EXERCISE BRIEF
Look through the data that follows and copy each line with the string "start".

EXERCISE DATA
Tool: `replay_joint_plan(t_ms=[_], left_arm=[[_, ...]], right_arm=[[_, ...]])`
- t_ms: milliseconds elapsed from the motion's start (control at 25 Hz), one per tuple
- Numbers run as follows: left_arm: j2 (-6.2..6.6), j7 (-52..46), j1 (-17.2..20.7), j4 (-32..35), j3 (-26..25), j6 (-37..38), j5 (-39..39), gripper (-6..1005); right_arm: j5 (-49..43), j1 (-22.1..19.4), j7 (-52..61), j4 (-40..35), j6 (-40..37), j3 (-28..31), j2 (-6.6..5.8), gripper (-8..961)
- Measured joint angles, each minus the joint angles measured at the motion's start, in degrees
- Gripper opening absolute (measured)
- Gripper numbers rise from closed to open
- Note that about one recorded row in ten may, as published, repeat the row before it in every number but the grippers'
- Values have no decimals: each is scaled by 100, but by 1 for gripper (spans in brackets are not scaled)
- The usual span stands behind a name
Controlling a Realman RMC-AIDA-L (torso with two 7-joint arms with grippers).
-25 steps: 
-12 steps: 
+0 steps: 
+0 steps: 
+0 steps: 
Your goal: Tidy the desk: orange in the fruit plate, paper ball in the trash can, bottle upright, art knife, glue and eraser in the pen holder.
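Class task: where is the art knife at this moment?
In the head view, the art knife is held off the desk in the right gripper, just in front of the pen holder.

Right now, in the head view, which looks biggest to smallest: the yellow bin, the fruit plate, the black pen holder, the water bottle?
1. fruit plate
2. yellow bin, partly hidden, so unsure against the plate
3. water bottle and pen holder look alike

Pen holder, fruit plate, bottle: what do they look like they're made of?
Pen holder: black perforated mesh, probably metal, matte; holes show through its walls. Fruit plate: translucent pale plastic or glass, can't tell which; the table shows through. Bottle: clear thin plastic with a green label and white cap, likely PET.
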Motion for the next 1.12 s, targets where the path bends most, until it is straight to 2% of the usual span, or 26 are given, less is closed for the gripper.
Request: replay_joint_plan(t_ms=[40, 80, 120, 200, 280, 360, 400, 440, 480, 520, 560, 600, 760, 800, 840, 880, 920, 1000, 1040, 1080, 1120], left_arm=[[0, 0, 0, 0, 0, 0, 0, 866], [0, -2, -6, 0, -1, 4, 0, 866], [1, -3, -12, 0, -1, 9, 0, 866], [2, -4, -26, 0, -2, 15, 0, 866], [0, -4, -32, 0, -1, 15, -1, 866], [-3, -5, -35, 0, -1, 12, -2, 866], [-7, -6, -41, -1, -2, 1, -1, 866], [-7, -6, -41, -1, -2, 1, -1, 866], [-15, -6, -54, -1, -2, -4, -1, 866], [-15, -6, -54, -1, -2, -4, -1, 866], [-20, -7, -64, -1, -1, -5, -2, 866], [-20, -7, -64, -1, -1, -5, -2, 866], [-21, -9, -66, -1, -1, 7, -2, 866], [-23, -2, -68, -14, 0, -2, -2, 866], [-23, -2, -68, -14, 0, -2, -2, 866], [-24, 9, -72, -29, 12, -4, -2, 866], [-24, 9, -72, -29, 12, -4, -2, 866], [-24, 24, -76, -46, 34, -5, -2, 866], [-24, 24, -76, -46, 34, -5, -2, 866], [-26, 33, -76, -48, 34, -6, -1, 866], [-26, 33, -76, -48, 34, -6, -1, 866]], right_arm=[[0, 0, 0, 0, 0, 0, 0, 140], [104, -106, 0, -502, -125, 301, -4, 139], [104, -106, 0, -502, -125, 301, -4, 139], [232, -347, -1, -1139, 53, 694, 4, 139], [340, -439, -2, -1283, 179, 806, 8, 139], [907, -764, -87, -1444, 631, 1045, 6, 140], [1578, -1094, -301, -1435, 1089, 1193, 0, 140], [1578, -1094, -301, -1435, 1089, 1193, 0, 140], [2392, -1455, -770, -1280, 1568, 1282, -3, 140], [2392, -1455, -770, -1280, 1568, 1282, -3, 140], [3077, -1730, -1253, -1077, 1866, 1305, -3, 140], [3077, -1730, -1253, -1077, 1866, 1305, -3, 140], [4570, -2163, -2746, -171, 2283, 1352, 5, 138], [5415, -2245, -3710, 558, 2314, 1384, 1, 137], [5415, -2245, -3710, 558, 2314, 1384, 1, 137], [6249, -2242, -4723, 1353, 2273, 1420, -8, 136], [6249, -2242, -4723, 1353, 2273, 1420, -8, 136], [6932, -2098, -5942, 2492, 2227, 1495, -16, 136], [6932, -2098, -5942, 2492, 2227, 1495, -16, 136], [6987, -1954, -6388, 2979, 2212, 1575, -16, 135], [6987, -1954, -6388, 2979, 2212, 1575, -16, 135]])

RESULT BELOW
- t_ms: milliseconds elapsed from the motion's start (control at 25 Hz), one per tuple
- Measured joint angles, each minus the joint angles measured at the motion's start, in degrees

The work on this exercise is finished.